C'est même précisément pour se faire pardonner le peu de services généraux ou particuliers qu'il a pu rendre, puisqu'on trouve toujours qu'il en a rendu trop peu, que le député se montre, d'autant, anticlérical résolu et opiniâtre, pour pouvoir dire: «Il est vrai, je n'ai pas rendu tous les services que j'aurais voulu rendre; je n'ai pas donné autant que j'aurais désiré; je n'ai pas fait à ma circonscription tout le bien que je souhaitais lui faire; mais j'ai été si anticlérical!»
L'anticléricalisme est la tarte à la crème que l'on prodigue quand on ne peut pas en donner une autre.
Quant au gouvernement, il n'a, pour se soutenir contre ses ennemis et pour étayer ou réparer sa popularité, rien autre chose que l'anticléricalisme. Hors de la guerre à l'Église, pas de salut. Ne pouvant donner au peuple ni la gloire, ni la prospérité, ni, jusqu'à nouvel ordre, les propriétés de la bourgeoisie, ni une reconstitution sociale où le peuple se trouverait plus à l'aise, cette œuvre, peut-être impossible, souffrant au moins de très grandes difficultés; il ne peut lui donner que des satisfactions de haine assouvie, et il faut bien qu'il les lui donne: il bat le clergé devant lui. Ce sont les circenses de notre temps. C'est le recours des Césars modernes.
Voyez-les tous, successivement, quand ils sentent le terrain chancelant, se diriger vers ce fort et, quand ils se sentent démunis, ramasser cette arme. M. Jules Ferry, très en faveur avant 1870, mais impopulaire depuis le siège de Paris, sentant du reste que son caractère difficile augmentait de jour en jour dans le Parlement le nombre de ses ennemis, brusquement, sans antécédent, sans entente, du reste, avec ses collègues du ministère, invente le fameux article VII et fait la campagne des décrets pour reconquérir d'un coup toute la popularité qu'il avait perdue, pour parcourir la France entière «à la Gambetta», et pour faire crier sur son passage: «Vive l'article VII», même «par les petits enfants» (c'est un mot de lui).
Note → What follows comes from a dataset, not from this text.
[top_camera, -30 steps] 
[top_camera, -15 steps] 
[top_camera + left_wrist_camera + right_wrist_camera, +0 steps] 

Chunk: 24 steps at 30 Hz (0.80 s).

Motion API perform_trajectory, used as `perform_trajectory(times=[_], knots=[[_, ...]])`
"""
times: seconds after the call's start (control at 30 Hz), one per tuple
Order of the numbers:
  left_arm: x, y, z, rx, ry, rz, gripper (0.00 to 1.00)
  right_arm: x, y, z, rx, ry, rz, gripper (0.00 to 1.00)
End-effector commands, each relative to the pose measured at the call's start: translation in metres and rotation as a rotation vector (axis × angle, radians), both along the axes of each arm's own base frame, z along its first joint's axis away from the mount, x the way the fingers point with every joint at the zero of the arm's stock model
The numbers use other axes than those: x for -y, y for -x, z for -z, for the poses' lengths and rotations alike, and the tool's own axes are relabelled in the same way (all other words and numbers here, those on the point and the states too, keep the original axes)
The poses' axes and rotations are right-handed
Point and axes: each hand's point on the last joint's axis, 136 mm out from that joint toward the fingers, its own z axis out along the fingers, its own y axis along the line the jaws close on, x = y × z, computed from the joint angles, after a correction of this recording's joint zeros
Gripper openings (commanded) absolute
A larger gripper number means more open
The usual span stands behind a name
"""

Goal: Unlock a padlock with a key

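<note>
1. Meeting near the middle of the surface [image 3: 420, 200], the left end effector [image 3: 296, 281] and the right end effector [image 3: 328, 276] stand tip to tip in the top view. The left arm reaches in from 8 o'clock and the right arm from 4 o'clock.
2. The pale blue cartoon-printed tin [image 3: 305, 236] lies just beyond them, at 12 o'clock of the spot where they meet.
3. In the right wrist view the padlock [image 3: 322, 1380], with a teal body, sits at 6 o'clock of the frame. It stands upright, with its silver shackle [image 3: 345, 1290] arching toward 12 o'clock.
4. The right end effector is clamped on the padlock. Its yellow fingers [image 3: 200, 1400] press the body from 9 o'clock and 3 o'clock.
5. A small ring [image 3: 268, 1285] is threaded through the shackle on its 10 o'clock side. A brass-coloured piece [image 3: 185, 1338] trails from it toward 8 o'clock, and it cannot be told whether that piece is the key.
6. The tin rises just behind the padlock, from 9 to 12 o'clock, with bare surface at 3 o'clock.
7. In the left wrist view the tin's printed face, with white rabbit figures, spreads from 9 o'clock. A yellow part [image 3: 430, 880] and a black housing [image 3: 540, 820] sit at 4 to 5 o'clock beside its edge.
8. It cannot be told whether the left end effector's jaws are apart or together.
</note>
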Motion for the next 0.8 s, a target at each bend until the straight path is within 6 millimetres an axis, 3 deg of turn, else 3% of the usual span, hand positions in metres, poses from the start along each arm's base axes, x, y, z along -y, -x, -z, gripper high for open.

M. Waldeck-Rousseau, très mal accueilli à la Chambre lors de la constitution de son ministère, par suite de la double bizarrerie qu'il avait eue de mettre dans son ministère un socialiste pour irriter le centre et le général de Galliffet pour exaspérer la gauche, entreprend tout aussitôt sa campagne anticongréganiste pour se faire une popularité et s'en fait une, en effet, en moins d'un instant; et un ministère qui avait l'air de devoir durer deux semaines dure trois ans, uniquement sur la question anticléricale.
M. Combes, enfin, considéré unanimement comme borné, choisi, on ne sait dans quel dessein secret, par M. Waldeck-Rousseau, peut-être pour que le président du conseil ne fût pas, le cas échéant, un concurrent sérieux à la présidence de la République; M. Combes, subi, on ne sait par quelle faiblesse, par M. Loubet, qui n'avait pour lui que le contraire de la sympathie; M. Combes, ministre incapable, de l'avis et de l'aveu de tous, se maintient au pouvoir aussi longtemps, plus longtemps que M. Waldeck-Rousseau, malgré faute sur faute, malgré des collaborateurs aussi incapables que lui, malgré la délation employée systématiquement comme instrument de règne, uniquement parce qu'il est anticlérical résolu, entêté et brutal, que rien ne l'arrête dans la poursuite furieuse de ce dessein et précisément parce que, comme il l'a dit lui-même, «il n'a pris le pouvoir que pour cela» et qu'il est absolument incapable de voir autre chose dans le gouvernement de la France et dans toute l'histoire moderne.
Et, non seulement il dure trois ans, mais il n'est jamais renversé, non plus que M. Waldeck-Rousseau, et c'est spontanément qu'il se retire, et personne ne peut assurer qu'en s'en allant il n'ait fait que prendre les devants et anticiper sur une disgrâce. «Ah! qu'un anticlérical est dur à abattre!»
Les gouvernements savent cela et que faire une campagne anticléricale, c'est prendre une assurance sur la vie et une assurance contre les accidents de voyage.
—Mais cela n'est pas une ressource indéfinie.
—Si, précisément, c'est une ressource éternelle. M. Henry Maret a dit spirituellement: «Radicaux, mes frères, ne solutionnez jamais la question cléricale; vous vous ôteriez le pain de la bouche.» Le mot est piquant; mais il est faux; parce qu'on n'épuise jamais la question cléricale, attendu qu'elle est inépuisable.